### Task item
Set down exactly the lines in the records below that run from the line with "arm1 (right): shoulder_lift" to the line with "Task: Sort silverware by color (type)", inclusive, and nothing more.

(Data extracted from a collection)
----

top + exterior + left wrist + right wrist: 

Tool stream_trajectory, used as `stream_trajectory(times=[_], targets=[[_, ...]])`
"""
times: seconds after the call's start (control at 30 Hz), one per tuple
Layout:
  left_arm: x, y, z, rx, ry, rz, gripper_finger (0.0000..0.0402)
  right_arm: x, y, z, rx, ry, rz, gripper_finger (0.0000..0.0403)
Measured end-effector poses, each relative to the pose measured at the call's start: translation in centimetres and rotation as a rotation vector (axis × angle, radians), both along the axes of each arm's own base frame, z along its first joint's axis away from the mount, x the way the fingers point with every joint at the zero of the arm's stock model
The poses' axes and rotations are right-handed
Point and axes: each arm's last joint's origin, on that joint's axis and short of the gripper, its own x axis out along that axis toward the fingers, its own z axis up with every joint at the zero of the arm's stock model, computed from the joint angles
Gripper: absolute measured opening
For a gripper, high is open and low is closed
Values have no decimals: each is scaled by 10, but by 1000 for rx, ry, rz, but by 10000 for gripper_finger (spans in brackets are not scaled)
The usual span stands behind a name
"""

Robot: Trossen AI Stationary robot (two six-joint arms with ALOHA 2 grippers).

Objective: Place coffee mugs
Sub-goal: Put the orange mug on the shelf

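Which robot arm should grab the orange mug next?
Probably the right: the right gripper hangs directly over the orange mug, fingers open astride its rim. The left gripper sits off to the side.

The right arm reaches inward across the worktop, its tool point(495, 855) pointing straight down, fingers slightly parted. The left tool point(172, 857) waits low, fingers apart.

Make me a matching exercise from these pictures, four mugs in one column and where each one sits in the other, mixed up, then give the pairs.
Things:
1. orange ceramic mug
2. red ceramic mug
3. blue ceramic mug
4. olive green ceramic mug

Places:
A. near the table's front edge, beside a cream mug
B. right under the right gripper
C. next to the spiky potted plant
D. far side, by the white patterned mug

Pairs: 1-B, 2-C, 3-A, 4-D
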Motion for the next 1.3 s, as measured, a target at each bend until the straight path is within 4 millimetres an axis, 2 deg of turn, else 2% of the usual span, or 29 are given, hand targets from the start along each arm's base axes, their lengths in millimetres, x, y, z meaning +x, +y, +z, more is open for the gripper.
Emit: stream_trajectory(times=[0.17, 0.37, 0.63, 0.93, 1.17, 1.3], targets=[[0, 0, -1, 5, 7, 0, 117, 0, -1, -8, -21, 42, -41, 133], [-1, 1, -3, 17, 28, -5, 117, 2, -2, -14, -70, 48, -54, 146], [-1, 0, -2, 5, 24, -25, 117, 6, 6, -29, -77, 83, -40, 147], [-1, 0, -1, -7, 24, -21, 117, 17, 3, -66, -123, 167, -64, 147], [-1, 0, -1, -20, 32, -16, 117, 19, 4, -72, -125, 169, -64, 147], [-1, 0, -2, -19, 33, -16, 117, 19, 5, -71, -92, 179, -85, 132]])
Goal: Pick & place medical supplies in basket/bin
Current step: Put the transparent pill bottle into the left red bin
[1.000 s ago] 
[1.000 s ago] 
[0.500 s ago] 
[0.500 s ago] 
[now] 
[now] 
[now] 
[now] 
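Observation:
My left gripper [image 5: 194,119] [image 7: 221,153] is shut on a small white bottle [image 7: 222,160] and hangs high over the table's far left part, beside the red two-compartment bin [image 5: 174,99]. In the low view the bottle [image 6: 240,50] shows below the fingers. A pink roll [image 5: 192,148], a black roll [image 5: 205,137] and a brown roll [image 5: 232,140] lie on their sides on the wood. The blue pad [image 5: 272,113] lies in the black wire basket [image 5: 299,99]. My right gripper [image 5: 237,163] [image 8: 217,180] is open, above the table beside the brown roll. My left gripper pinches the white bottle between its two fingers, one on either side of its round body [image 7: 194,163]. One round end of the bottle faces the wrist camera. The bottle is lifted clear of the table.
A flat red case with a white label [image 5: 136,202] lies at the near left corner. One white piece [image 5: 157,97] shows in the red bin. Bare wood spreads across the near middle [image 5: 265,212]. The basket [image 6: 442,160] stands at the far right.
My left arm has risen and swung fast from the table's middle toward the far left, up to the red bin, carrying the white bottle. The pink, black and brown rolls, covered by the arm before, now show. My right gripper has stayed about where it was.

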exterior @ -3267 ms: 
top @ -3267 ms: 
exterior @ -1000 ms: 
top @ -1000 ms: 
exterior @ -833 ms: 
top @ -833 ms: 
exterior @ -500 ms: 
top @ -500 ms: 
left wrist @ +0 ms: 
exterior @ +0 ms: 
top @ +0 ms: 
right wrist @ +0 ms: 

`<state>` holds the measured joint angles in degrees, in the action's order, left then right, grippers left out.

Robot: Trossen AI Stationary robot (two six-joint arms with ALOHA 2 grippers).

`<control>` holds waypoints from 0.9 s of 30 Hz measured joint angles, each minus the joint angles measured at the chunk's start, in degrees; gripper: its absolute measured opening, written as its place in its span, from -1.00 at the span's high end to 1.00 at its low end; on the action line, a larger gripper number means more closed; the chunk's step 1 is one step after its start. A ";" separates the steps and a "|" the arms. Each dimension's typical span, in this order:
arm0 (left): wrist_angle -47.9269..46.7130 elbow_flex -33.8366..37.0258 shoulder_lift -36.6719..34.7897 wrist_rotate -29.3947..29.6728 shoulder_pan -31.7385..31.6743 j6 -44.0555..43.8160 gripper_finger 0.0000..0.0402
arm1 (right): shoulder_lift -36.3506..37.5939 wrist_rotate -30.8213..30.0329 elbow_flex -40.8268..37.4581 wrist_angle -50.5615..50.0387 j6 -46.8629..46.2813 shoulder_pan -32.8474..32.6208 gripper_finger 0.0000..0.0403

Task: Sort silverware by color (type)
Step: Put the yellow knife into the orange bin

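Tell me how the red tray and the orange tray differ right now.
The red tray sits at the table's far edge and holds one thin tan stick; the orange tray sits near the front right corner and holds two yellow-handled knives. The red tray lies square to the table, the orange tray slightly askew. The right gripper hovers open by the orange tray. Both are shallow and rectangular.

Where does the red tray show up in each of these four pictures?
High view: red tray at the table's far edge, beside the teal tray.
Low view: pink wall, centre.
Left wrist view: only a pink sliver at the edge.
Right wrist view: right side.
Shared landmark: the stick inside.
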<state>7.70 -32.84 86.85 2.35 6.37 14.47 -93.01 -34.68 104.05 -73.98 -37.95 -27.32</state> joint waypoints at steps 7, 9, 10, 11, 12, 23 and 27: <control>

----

### Your response
arm1 (right): shoulder_lift -36.3506..37.5939 wrist_rotate -30.8213..30.0329 elbow_flex -40.8268..37.4581 wrist_angle -50.5615..50.0387 j6 -46.8629..46.2813 shoulder_pan -32.8474..32.6208 gripper_finger 0.0000..0.0403

Task: Sort silverware by color (type)

This concludes the exercise.